We all know what happened last year: retailers got caught with too much inventory after the economy took a turn for the worse in the fall, which led to unprecedented discounting.
This year, companies had more time to prepare for the current landscape, and are using different strategies.
Here's a summary:
Restoration Hardware is going more upscale by finding artisans to hand make more furniture. "If you're going to battle with the same goods you did in the last economy, you're probably going to lose," CEO Gary Friedman told BusinessWeek.
JC Penney is holding 60% of its inventory in warehouses, either finished product or fabric. The idea is to not flood stores with merchandise that then needs to be discounted if sales don't materialize, and to have fabric on hand to make more clothing if sales in key styles go better than expected.

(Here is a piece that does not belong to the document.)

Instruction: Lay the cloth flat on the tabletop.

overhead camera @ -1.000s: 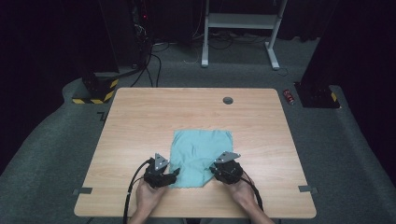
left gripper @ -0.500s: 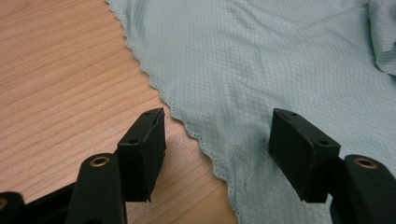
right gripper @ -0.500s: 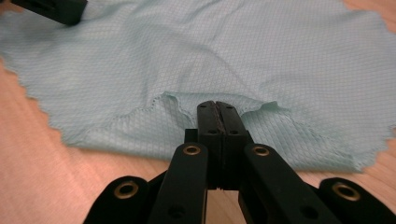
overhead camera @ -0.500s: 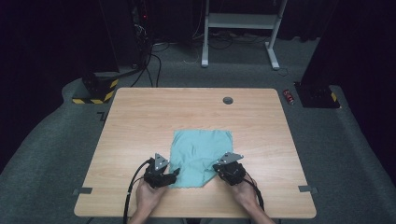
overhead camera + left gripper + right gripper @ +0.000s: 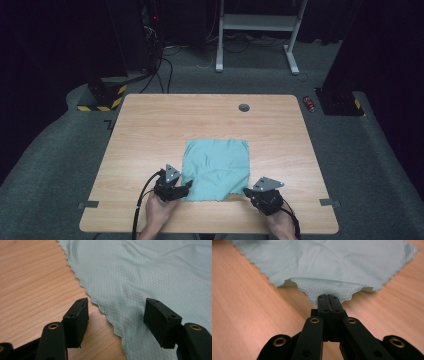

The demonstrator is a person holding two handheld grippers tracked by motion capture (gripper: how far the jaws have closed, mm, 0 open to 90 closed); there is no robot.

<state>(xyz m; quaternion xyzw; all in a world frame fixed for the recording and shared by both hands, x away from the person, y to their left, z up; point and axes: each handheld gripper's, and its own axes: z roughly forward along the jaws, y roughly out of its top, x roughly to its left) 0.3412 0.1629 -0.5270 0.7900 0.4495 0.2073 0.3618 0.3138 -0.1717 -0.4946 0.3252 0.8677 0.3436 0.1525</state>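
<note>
right gripper (image 5: 328,298): jaws together, clamped on the scalloped near corner of the teal cloth (image 5: 217,167); that corner is lifted clear of the counter (image 5: 150,125) and drawn into a small peak, seen close in the right gripper view. in the high view the right gripper (image 5: 250,191) sits at the cloth's near right corner, held in a hand at the counter's near edge.
left gripper (image 5: 116,320): jaws apart, nothing pressed between them; one jaw stands over bare wood, the other over the cloth, with the cloth's wavy left edge running between. high view places the left gripper (image 5: 186,186) at the near left corner.
cloth: lies mostly flat, slightly rumpled, on the near middle of the counter, far edge straight.
open room: bare wood to the left, right and far side of the cloth; a small round grommet (image 5: 244,107) lies well apart near the far edge. only a narrow strip of wood separates the cloth from the near edge.
</note>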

Container store has permanently cut prices by about 16 percent on one tenth of its products with the hopes of avoiding price promotions.
Saks Fifth Avenue, which caused a firestorm last holiday season by drastically cutting prices on designer goods before Thanksgiving, has increased its offerings of mid and entry-level fashions. The company has pressed designers to make less expensive goods with different fabrics and embellishments.
Neiman Marcus is using Facebook and emails to promote limited sales on select items, but only for two to three hours on one day. One night, for example, the luxury department store offered deep discounts during a Monday Night Football game.
Some retailers are expanding what they sell. Sears has added permanent toy sections in some stores, Best Buy is testing selling used video games, electric scooters and patio furniture.